Overhaul driver to avoid use of pipes and simplify memory management

This commit is contained in:
Dave Smith 2008-12-15 09:23:19 -07:00
parent f20e46d756
commit f56351e1dc
2 changed files with 212 additions and 215 deletions

View file

@ -39,10 +39,11 @@ static int alloc_dbref();
static void* zalloc(unsigned int size);
static void signal_port(PortData* d);
static void* deadlock_check(void* arg);
static void* trickle_write(void* arg);
static void send_ok_or_error(ErlDrvPort port, ErlDrvTermData pid, int rc);
/**
* Global instance of DB_ENV; only a single one exists per O/S process.
*/
@ -123,6 +124,18 @@ static TPool* G_TPOOL_TXNS;
bin_helper_push_int32(&bh, val); \
RETURN_BH(bh, outbuf); }
#define FAIL_IF_ASYNC_PENDING(d, outbuf) { \
erl_drv_mutex_lock(d->port_lock); \
if (d->async_op != CMD_NONE) { \
erl_drv_mutex_unlock(d->port_lock); \
RETURN_INT(ERROR_ASYNC_PENDING, outbuf); \
} else { \
erl_drv_mutex_unlock(d->port_lock); \
}}
DRIVER_INIT(bdberl_drv)
{
printf("DRIVER INIT\n");
@ -210,12 +223,15 @@ static ErlDrvData bdberl_drv_start(ErlDrvPort port, char* buffer)
// Save handle to the port
d->port = port;
// Setup a pair of pipes for notification purposes
assert(pipe(d->pipe_fds) == 0);
// Allocate a mutex for the port
d->port_lock = erl_drv_mutex_create("bdberl_port_lock");
// Make sure both pipes are configured non-blocking
assert(fcntl(d->pipe_fds[0], F_SETFL, O_NONBLOCK) == 0);
assert(fcntl(d->pipe_fds[1], F_SETFL, O_NONBLOCK) == 0);
// Save the caller/owner PID
d->port_owner = driver_connected(port);
// Allocate an initial buffer for work purposes
d->work_buffer = driver_alloc(4096);
d->work_buffer_sz = 4096;
// Make sure port is running in binary mode
set_port_control_flags(port, PORT_CONTROL_FLAG_BINARY);
@ -226,20 +242,31 @@ static ErlDrvData bdberl_drv_start(ErlDrvPort port, char* buffer)
static void bdberl_drv_stop(ErlDrvData handle)
{
PortData* d = (PortData*)handle;
// printf("%p: stop\n", d->port);
// Grab the port lock, in case we have an async job running
erl_drv_mutex_lock(d->port_lock);
// If there is an async job pending, we need to cancel it.

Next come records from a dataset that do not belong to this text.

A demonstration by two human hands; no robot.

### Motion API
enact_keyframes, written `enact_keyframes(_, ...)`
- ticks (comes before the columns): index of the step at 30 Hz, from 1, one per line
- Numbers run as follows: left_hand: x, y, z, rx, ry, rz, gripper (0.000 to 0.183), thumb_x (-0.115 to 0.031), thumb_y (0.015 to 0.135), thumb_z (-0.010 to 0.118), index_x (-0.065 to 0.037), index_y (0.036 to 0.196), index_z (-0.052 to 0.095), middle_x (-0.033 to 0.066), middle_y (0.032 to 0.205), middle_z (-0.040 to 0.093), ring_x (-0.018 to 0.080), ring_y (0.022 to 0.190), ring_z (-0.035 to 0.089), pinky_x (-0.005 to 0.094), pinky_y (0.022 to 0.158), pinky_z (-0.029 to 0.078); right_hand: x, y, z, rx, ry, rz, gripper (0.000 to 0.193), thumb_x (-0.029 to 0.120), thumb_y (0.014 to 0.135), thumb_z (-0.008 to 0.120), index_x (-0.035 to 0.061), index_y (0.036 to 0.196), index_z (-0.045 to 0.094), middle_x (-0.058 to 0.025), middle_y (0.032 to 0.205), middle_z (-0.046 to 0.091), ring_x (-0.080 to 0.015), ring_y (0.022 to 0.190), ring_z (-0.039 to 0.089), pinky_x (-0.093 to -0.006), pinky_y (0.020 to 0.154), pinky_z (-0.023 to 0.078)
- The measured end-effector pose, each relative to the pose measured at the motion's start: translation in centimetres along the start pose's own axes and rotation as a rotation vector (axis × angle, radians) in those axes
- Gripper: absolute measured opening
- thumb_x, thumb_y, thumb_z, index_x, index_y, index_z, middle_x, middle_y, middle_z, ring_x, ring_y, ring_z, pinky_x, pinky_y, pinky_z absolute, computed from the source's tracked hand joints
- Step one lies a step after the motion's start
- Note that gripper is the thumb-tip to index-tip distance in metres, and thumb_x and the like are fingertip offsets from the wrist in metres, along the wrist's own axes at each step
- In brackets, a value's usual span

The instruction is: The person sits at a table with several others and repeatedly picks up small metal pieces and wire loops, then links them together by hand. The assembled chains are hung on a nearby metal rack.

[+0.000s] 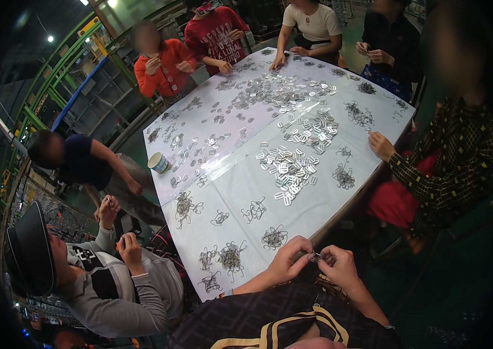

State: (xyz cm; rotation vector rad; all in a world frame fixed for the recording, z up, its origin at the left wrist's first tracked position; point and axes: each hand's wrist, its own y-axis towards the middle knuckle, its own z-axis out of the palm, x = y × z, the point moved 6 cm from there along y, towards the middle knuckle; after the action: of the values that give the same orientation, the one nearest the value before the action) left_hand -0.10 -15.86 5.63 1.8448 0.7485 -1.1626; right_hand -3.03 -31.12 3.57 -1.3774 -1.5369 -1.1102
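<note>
Just off the table's near edge, my left hand (pixel 290 259) and my right hand (pixel 339 267) meet with fingertips pinched together. Between them is a small shiny metal piece (pixel 315 257), mostly hidden by the fingers, so its exact kind cannot be made out. Closest to my left hand on the tabletop lies a small tangle of thin bent wire hooks (pixel 274 237). A larger heap of wire hooks (pixel 231 257) sits farther left. Beyond them, flat silvery slotted plates (pixel 288 168) are piled in the middle.
The white-covered table (pixel 229 174) carries more scattered plates and hook clusters toward its far side. A paper cup (pixel 158 162) stands at the left edge. Several people sit or stand around; a person in a grey sleeve (pixel 124 302) is close on my left, another in patterned sleeves (pixel 450 157) at right.
</note>
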Motion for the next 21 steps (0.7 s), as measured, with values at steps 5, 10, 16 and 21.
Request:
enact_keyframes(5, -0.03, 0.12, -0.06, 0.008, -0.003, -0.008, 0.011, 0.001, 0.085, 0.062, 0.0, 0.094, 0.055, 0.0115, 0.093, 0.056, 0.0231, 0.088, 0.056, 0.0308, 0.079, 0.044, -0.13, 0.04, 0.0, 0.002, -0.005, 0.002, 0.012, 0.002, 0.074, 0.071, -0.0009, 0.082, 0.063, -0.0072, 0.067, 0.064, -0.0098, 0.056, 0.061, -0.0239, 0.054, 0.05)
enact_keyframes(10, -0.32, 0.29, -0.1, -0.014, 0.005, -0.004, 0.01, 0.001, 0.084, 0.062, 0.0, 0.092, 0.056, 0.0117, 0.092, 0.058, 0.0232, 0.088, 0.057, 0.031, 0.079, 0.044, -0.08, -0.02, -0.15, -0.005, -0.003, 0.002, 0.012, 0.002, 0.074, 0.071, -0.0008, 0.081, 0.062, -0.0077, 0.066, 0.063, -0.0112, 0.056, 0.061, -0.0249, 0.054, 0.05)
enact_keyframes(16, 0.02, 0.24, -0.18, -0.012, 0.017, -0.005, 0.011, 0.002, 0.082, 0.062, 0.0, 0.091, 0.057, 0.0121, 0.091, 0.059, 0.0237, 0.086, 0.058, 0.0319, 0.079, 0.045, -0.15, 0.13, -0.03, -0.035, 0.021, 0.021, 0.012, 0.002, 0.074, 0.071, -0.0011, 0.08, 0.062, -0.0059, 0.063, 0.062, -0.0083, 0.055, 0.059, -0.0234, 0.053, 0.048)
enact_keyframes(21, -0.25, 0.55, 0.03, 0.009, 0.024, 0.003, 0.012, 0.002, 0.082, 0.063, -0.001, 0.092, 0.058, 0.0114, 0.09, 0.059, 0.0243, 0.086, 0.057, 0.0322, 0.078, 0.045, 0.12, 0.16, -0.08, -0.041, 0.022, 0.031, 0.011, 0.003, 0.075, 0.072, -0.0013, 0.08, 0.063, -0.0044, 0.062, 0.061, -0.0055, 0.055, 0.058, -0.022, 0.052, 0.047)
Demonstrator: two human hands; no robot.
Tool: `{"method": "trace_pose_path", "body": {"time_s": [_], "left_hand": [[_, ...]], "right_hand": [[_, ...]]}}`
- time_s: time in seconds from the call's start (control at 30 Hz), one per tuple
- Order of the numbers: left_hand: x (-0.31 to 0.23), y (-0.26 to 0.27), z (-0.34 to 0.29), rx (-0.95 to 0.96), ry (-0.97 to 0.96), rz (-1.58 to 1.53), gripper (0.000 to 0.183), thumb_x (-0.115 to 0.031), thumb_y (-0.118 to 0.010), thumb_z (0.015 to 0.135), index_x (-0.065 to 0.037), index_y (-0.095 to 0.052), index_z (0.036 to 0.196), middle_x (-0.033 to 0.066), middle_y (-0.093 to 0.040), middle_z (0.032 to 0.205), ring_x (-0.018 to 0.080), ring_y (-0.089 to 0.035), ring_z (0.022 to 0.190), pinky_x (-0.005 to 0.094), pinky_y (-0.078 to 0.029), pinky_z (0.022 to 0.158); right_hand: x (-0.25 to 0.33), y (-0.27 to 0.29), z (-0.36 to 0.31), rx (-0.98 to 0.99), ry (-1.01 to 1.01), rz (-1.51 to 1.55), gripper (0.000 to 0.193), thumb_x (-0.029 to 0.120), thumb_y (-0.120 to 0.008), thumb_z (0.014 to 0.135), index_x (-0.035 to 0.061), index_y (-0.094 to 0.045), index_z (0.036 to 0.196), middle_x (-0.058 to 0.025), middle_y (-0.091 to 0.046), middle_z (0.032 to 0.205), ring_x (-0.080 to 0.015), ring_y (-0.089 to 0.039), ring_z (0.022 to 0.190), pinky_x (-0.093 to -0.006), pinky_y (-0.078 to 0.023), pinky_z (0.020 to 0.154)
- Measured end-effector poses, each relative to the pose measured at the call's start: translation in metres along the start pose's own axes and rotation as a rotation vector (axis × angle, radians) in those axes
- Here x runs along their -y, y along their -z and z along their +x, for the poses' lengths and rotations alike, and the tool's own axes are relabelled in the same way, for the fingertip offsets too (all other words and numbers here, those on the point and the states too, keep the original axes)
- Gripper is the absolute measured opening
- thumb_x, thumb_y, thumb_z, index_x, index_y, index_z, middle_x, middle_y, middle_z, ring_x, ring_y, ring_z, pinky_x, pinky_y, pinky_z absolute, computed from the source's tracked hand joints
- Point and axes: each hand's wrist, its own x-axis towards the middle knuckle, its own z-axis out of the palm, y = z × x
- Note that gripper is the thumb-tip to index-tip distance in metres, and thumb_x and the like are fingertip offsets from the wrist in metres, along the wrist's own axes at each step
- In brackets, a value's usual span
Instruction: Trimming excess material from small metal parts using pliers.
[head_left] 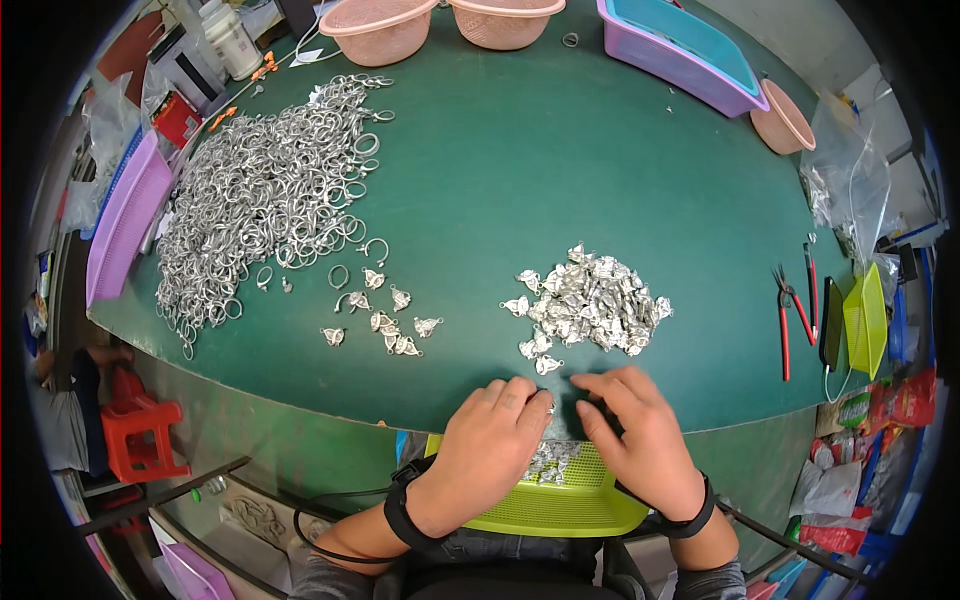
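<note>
Left hand [490, 440] closed, apparently pinching small silver piece [551, 409]; right hand [640, 428] beside it, fingers parted; silver pile [602, 305] beyond grip, green basket [560, 519] below; step judged single-piece handling; next move likely needs light fingertip control.

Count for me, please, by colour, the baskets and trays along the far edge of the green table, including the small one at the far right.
Pink: 3 (two larger baskets, one smaller basket)
Purple: 1 (tray)
Turquoise: 1 (tray nested in the purple one)
Total: 5
</note>
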Motion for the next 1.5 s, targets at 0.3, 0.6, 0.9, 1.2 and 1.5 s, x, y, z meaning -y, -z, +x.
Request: {"method": "trace_pose_path", "body": {"time_s": [0.3,0.6,0.9,1.2,1.5], "left_hand": [[-0.011,0.013,0.002,-0.175,0.031,-0.378,0.017,-0.001,-0.070,0.075,0.000,-0.065,0.091,0.0107,-0.062,0.086,0.0229,-0.063,0.069,0.0304,-0.051,0.060],[0.010,0.015,-0.008,-0.181,0.132,-0.385,0.037,0.001,-0.070,0.074,-0.002,-0.057,0.109,0.0061,-0.063,0.078,0.0155,-0.058,0.067,0.0268,-0.045,0.063],[0.007,0.023,-0.009,-0.058,0.134,-0.267,0.042,-0.002,-0.070,0.074,-0.001,-0.054,0.114,0.0104,-0.062,0.091,0.0223,-0.059,0.081,0.0318,-0.047,0.070],[-0.002,0.001,0.017,0.058,0.088,-0.029,0.056,-0.018,-0.061,0.084,0.009,-0.040,0.129,0.0287,-0.035,0.138,0.0425,-0.035,0.128,0.0469,-0.030,0.106],[-0.024,-0.014,0.019,0.146,-0.004,-0.199,0.044,-0.014,-0.060,0.084,0.002,-0.048,0.124,0.0231,-0.043,0.134,0.0394,-0.041,0.124,0.0437,-0.034,0.103]], "right_hand": [[0.003,-0.008,-0.008,-0.128,0.098,0.297,0.015,0.006,-0.066,0.081,0.0015,-0.063,0.095,-0.0115,-0.063,0.082,-0.0280,-0.062,0.069,-0.0320,-0.050,0.059],[-0.037,0.076,0.003,0.852,-0.013,0.339,0.019,0.019,-0.062,0.084,0.0034,-0.066,0.092,-0.0091,-0.066,0.077,-0.0173,-0.063,0.068,-0.0313,-0.049,0.064],[-0.049,0.126,0.084,-0.205,-0.220,0.898,0.029,0.022,-0.059,0.090,0.0033,-0.055,0.112,-0.0063,-0.062,0.093,-0.0154,-0.061,0.089,-0.0304,-0.051,0.071],[-0.039,0.034,0.034,-0.001,0.235,-0.247,0.044,0.011,-0.063,0.079,0.0097,-0.054,0.122,-0.0158,-0.048,0.123,-0.0357,-0.048,0.110,-0.0418,-0.041,0.094],[-0.038,0.029,0.002,-0.098,0.252,-0.339,0.037,0.007,-0.064,0.075,0.0075,-0.061,0.112,-0.0116,-0.051,0.114,-0.0314,-0.047,0.108,-0.0409,-0.041,0.090]]}}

The cancel operation will
// block until the job has either been removed or has run
if (d->async_job)
{
// Drop the lock prior to starting the wait for the async process
erl_drv_mutex_unlock(d->port_lock);
printf("Cancelling async job for port: %p\n", d->port);
bdberl_tpool_cancel(d->async_pool, d->async_job);
driver_select(d->port, (ErlDrvEvent)(size_t)d->pipe_fds[0], DO_READ, 0);
printf("Canceled async job for port: %p\n", d->port);
}
else
{
// If there was no async job, drop the lock -- not needed
erl_drv_mutex_unlock(d->port_lock);
}
// Cleanup the port lock
erl_drv_mutex_destroy(d->port_lock);
// If a txn is currently active, terminate it. We _must_ do it synchronously (unfortunately) as
// there doesn't seem to be a to do an async op while stopping the driver.
// If a txn is currently active, terminate it.
if (d->txn)
{
d->txn->abort(d->txn);
@ -251,12 +278,10 @@ static void bdberl_drv_stop(ErlDrvData handle)

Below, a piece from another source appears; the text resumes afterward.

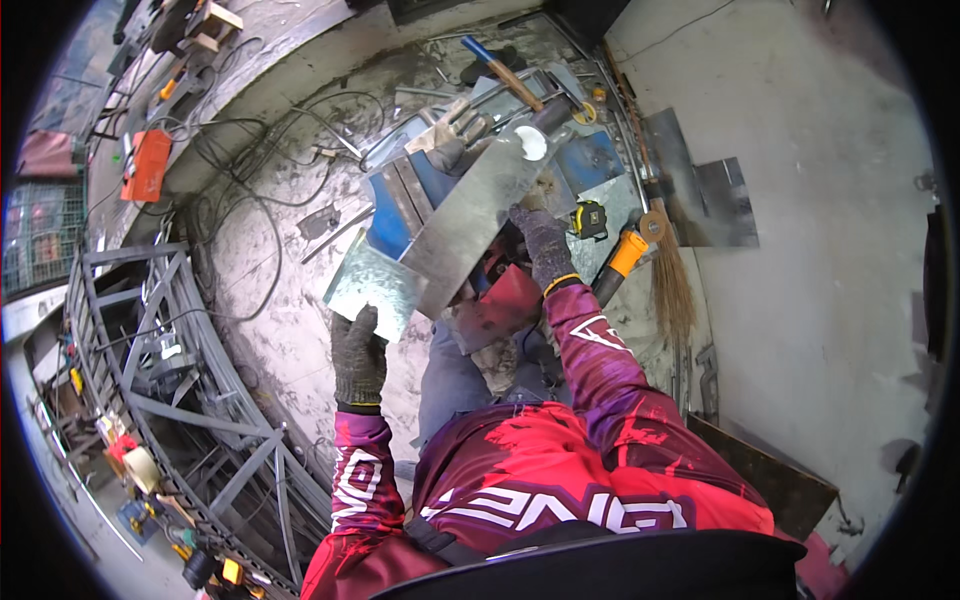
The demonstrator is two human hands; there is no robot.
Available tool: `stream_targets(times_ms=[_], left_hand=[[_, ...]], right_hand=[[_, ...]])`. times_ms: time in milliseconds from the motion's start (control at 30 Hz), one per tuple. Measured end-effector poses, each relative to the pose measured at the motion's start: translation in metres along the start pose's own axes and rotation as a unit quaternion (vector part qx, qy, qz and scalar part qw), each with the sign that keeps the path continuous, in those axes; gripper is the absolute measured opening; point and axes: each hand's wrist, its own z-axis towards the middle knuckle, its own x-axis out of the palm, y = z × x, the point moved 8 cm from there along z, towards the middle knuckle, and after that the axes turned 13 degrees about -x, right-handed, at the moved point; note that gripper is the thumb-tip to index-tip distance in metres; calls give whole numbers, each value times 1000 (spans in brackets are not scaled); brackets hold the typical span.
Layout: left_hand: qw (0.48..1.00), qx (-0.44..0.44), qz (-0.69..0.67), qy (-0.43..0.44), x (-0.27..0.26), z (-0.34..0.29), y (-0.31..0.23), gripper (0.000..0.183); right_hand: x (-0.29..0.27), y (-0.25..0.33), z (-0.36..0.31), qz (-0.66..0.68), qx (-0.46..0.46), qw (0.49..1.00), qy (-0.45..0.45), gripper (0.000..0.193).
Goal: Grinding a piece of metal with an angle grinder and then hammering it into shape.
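Observation:
My left hand, in a dark knit glove, pinches the lower edge of a small square of shiny sheet metal, thumb on top. That square sits beside the near end of a long grey metal strip, which slants away over a blue metal piece. On the strip's right edge rests my gloved right hand; its fingers curl at the edge and are partly hidden. A round white spot shows at the strip's far end. Below the strip, a red piece lies between my legs.
A hammer with a blue-ended handle lies at the far end, near a pale work glove. Right are a tape measure, an orange-and-black tool and a broom. Cables and a steel frame stand left.

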Motion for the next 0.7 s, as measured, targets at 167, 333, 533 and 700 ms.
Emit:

close_database(d->dbrefs->dbref, 0, d);
}
close(d->pipe_fds[0]);
close(d->pipe_fds[1]);
printf("Stopped port: %p\n", d->port);
// Release the port instance data
driver_free(d->work_buffer);
driver_free(handle);
}
@ -322,7 +347,13 @@ static int bdberl_drv_control(ErlDrvData handle, unsigned int cmd,
}
case CMD_CLOSE_DB:
{
// TODO: If data is inflight, fail. Abort any open txns.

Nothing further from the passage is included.